Extraction Options: Extraction options are part of TaskDefinition.extractionOptions and are determined dynamically based on:

  • Task requirements (from TaskDefinition)
  • Document characteristics (size, type, count)
  • Context requirements (from RequestContext)
# Extraction options are determined and set in TaskDefinition during task creation
# (before task execution begins)
task = TaskDefinition(
    id="task_1",
    objective="Analyze documents",
    extractionOptions=determineExtractionOptions(taskRequirements, documents, context)
    # extractionOptions is part of TaskDefinition model
)

# Usage in extraction action
extractionResult = await executeAction(
    action="document.extractContent",
    parameters=ExtractContentParameters(
        documentList=DocumentReferenceList(...),
        extractionOptions=task.extractionOptions  # From TaskDefinition
    )
)

Note: Extraction options are determined once per task and reused for all extraction operations in that task.

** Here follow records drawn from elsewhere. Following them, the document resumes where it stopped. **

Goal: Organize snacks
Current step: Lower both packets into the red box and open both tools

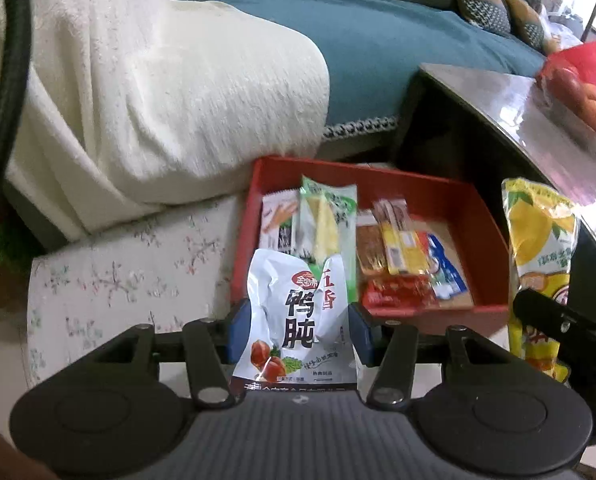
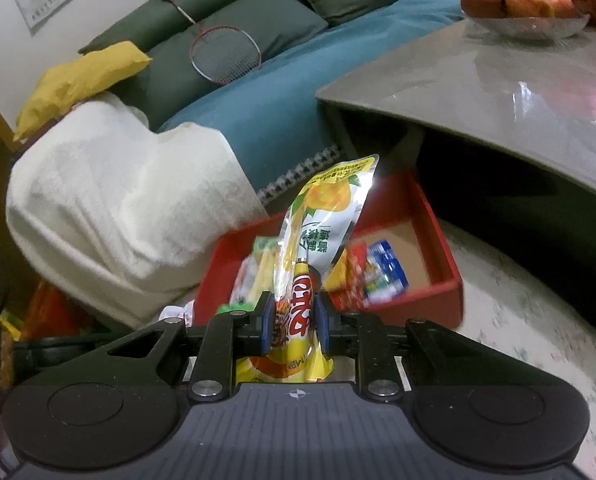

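My left gripper [image 1: 300, 330] is shut on a white snack pouch [image 1: 298, 312] with black Chinese lettering, held just in front of the near rim of a red tray [image 1: 486, 216]. The tray holds several snack packets: a green-and-yellow one [image 1: 330, 216], an orange one [image 1: 372, 246], a blue-and-white one [image 1: 444, 268]. My right gripper [image 2: 293, 326] is shut on a yellow lemon-print snack bag [image 2: 322, 216], held upright over the tray's [image 2: 438, 232] near edge. That bag [image 1: 538, 248] and the right gripper's black body show at the right in the left wrist view.
The tray sits on a pale floral rug [image 1: 117, 276] beside a sofa with a white throw [image 1: 137, 92] and teal cover [image 1: 378, 56]. A glossy coffee table [image 2: 498, 80] at the right carries a glass bowl of fruit [image 2: 526, 4]. A badminton racket [image 2: 225, 52] lies on the sofa.
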Action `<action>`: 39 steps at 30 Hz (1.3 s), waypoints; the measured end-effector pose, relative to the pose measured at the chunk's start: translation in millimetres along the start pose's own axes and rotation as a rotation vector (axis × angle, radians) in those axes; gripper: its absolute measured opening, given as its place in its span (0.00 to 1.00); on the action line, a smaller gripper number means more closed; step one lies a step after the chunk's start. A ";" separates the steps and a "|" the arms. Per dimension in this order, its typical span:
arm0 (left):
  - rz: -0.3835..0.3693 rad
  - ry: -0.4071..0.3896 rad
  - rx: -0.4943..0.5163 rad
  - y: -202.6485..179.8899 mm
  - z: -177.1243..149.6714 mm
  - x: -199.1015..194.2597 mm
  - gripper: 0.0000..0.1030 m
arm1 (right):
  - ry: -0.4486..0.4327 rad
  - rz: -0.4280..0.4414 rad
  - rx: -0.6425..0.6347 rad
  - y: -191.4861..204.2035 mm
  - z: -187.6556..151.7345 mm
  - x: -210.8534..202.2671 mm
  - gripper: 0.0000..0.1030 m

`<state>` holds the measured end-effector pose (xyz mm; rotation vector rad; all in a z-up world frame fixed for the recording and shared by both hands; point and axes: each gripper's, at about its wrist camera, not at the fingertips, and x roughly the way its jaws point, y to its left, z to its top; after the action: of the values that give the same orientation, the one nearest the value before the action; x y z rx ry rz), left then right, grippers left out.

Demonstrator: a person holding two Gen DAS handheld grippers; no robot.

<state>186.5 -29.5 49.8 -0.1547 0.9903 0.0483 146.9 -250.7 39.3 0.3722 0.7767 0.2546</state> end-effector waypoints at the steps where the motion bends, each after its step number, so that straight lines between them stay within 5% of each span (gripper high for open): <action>1: -0.005 -0.004 -0.002 0.1 3.9 1.3 0.43 | -0.008 0.004 -0.002 2.2 4.3 3.0 0.29; 10: 0.039 -0.078 0.020 -3.3 32.7 7.7 0.44 | -0.025 -0.001 -0.050 15.7 29.9 29.6 0.29; 34: 0.053 -0.038 0.033 -6.4 49.3 42.5 0.44 | 0.045 -0.056 -0.074 11.9 40.1 70.8 0.31; 39: 0.054 -0.042 0.057 -10.7 50.6 45.1 0.48 | 0.051 -0.089 -0.095 12.0 38.2 77.2 0.50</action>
<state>254.4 -33.7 40.6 -0.0738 0.9530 0.0726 226.5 -221.1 20.5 0.2418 0.8261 0.2170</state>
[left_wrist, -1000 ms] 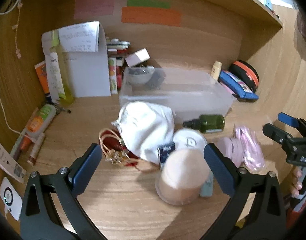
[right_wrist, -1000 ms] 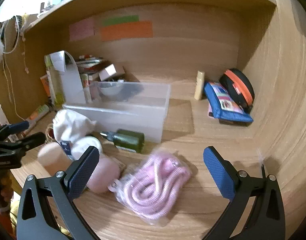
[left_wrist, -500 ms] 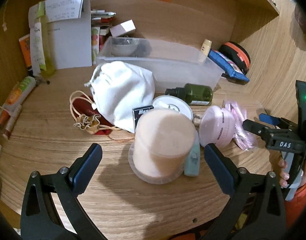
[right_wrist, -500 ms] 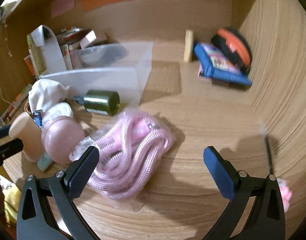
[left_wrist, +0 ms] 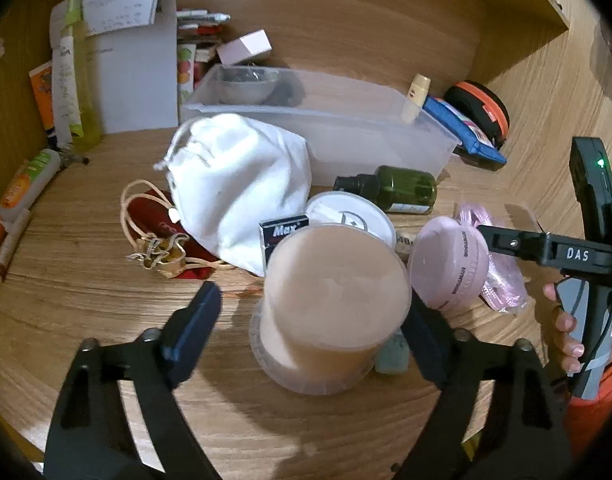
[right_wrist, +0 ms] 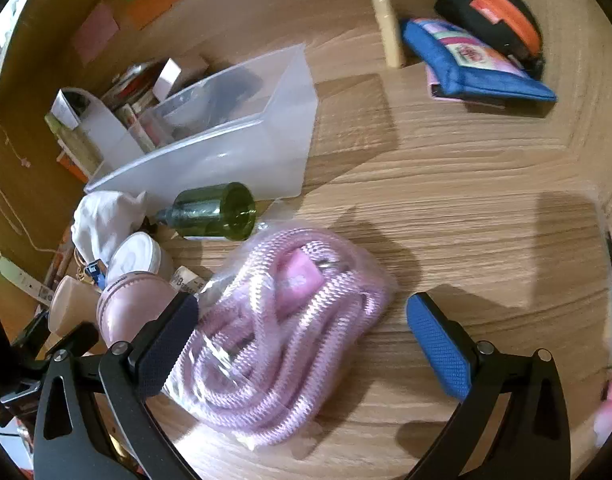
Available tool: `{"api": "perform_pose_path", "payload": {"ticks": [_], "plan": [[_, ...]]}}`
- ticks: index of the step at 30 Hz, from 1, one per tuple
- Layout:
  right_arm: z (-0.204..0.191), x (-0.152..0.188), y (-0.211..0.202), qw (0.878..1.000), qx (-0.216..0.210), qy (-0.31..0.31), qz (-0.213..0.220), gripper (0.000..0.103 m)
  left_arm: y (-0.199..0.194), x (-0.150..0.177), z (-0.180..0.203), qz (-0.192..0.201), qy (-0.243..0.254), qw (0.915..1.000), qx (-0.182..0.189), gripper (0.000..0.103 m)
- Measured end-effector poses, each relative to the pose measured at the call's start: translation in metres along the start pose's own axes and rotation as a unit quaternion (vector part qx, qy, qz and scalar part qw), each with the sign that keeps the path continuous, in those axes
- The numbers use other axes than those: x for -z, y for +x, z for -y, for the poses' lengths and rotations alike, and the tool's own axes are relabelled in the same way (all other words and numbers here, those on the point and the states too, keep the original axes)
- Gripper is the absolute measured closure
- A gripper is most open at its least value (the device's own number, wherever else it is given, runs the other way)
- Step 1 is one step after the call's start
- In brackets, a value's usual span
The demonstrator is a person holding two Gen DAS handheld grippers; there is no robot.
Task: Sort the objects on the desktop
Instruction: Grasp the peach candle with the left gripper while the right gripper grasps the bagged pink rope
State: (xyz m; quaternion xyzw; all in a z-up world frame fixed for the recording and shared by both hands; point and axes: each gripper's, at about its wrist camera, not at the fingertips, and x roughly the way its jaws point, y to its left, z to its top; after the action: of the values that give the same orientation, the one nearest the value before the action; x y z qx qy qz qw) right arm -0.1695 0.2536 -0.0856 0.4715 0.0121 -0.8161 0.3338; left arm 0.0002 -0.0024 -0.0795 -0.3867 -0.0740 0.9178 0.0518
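Note:
My left gripper (left_wrist: 306,320) is open, its fingers on either side of a peach cylindrical jar (left_wrist: 330,316) standing on the wooden desk, without touching it. My right gripper (right_wrist: 302,332) is open over a bagged pink rope (right_wrist: 282,340), its left finger at the bag's edge. Beside the jar lie a pink round case (left_wrist: 450,264), a white tin (left_wrist: 350,216), a green bottle (left_wrist: 398,190), a white drawstring pouch (left_wrist: 238,184) and a red pouch (left_wrist: 158,220). A clear plastic bin (left_wrist: 346,120) stands behind them.
A blue pouch (right_wrist: 478,68), a black-orange case (right_wrist: 494,4) and a cream tube (right_wrist: 390,32) lie at the back right. Papers, tubes and boxes (left_wrist: 118,68) stand at the back left. Wooden walls enclose the desk on three sides.
Both grippers have moved forward and down: the left one now straddles the peach jar, the right one has come over the pink rope bag. Both stayed open.

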Motion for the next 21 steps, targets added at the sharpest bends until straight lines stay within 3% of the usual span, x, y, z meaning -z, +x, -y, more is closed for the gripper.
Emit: {"api": "perform_pose_path", "payload": {"ticks": [6, 13, 17, 21], "plan": [[-0.023, 0.001, 0.012, 0.997, 0.05, -0.06, -0.005, 0.0, 0.009, 0.001, -0.001, -0.007, -0.007, 0.9999, 0.005, 0.028], [-0.017, 0.003, 0.009, 0.997, 0.046, -0.062, 0.001, 0.004, 0.01, 0.0, 0.007, 0.01, 0.01, 0.9999, -0.002, 0.041], [-0.017, 0.004, 0.004, 0.997, 0.029, -0.071, 0.002, 0.018, 0.008, 0.001, 0.014, 0.023, 0.029, 0.9992, -0.017, 0.045], [-0.021, 0.005, 0.001, 0.996, 0.015, -0.088, 0.007, 0.033, 0.007, 0.0, 0.011, 0.022, 0.022, 0.9995, -0.007, 0.045]]}}
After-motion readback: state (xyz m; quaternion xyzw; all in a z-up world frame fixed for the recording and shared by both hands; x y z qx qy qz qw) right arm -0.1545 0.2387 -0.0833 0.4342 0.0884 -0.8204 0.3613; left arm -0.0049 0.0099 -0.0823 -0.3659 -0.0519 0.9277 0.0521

extractionService.extractContent() - Phase 1: Pure Content Extraction

Signature:

def extractContent(
    documents: List[ChatDocument],  # Pydantic: List[ChatDocument]
    options: ExtractionOptions     # Pydantic: ExtractionOptions
) -> List[ContentExtracted]        # Pydantic: List[ContentExtracted]

Purpose: Extract raw content from documents WITHOUT AI processing.

Characteristics:

  • No size limitations - Extracts complete documents regardless of size
  • No AI calls - Pure format-specific extraction (PDF, DOCX, etc.)
  • No chunking - Full content extracted as-is into ContentPart objects
  • Format-aware - Uses appropriate extractor for each document type

Key: This is Phase 1 - pure extraction. Called by the separate extraction action, not from AI calls.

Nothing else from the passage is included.